Identification of the regions conferring calmodulin-like properties to troponin C.

Abstract The structural and functional correlations between troponin C (TnC) and calmodulin (CaM) were investigated by mutagenizing a synthetic cDNA coding rabbit skeletal muscle TnC. Compared with TnC, calmodulin lacks the N-terminal alpha-helical arm (N-helix), and its central helix is shorter due to the absence of 88KGK90 residues. Deleting both regions concomitantly (delta Nt delta KGK) elicited CaM-like regulation as tested (i) by smooth muscle contractility (maximal tension = 80 +/- 5% Po of control) and (ii) by the activation of phosphodiesterase (Vmax = 75 +/- 2% of control). The Ca(2+)-binding capacity of the mutant and the effect of the mutant on maximally Ca(2+)-activated tension of skinned rabbit psoas muscle fibers were both conserved.

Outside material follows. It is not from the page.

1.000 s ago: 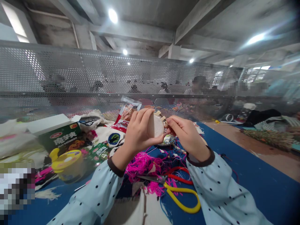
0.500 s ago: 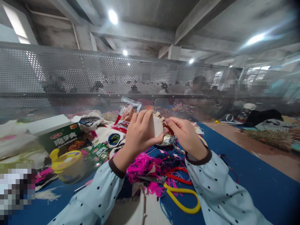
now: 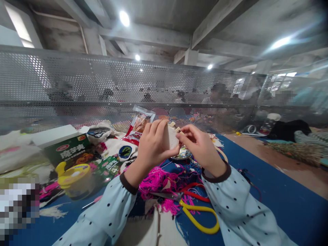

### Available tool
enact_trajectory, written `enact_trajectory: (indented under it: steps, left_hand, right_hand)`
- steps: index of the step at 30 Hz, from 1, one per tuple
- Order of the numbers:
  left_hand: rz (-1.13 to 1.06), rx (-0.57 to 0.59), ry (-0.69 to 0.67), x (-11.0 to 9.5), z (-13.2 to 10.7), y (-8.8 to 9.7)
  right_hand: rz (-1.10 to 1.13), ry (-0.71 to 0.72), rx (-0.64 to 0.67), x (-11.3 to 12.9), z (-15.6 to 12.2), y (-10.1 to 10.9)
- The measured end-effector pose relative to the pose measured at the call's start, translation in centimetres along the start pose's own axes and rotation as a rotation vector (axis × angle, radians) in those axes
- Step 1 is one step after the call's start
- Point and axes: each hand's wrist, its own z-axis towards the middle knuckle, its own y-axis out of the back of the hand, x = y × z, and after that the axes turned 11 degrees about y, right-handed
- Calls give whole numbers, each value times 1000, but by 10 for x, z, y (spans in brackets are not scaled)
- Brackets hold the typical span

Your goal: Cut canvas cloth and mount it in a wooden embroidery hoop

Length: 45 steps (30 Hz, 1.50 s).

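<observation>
My left hand (image 3: 155, 141) is closed around a small round embroidery hoop (image 3: 169, 137) covered with off-white cloth, thumb along its lower edge. Two pale wooden tabs stick out at the hoop's upper right. There my right hand (image 3: 197, 145) is closed, thumb and forefinger pinched at the tabs; the small part between the fingertips is hidden. Under my hands lies a tangle of bright pink yarn (image 3: 156, 181). Scissors (image 3: 189, 201) with one red and one yellow handle rest on it, near my right sleeve. Off-white cloth (image 3: 143, 227) lies closest to me.
A green box (image 3: 68, 147), a yellow-lidded tub (image 3: 77, 181) and a green packet (image 3: 109, 167) stand at left. A red snack bag (image 3: 139, 124) leans behind my left hand. A metal bowl (image 3: 183, 153) sits behind my hands. A perforated metal screen (image 3: 123, 82) borders the blue table (image 3: 269, 191).
My right hand has shifted slightly and its fingers have curled in a new position at the hoop's tabs. The left hand and hoop stay nearly still.
</observation>
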Motion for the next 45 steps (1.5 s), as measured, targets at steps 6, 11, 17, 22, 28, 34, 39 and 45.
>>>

Furthermore, in the linker region of the central helix, replacing the TnC-characteristic 85EDAKGK90 successive residues with CaM-specific DTD residues generated a highly effective CaM mimic (Vmax = 96 +/- 2%) whether or not the N-helix was also retained. Apparent KD values (i.e. concentrations for half-maximal response) for the successful mutants were similar to each other but about 200-fold higher than that for CaM. A part of the alpha-helical linker region in CaM may unfold and bend to promote multiplicity of target interaction using all four hands (Ikura, M., Clore, G. M., Gronenborn, A. M., Zhu, G., Klee, C. B., and Bax, A. (1992) Science 256, 632-638; Meador, W. E., Means, A. R., and Quiocho, F. A. (1992) Science 257, 1251-1255). In contrast, our results suggest that the TnC central helix evolved to be less pliable by the combined influences of 85EDAKGK90 residues and the alpha-helical extension in N terminus, thereby keeping the N-terminal hands well separated from their C-terminal counterparts.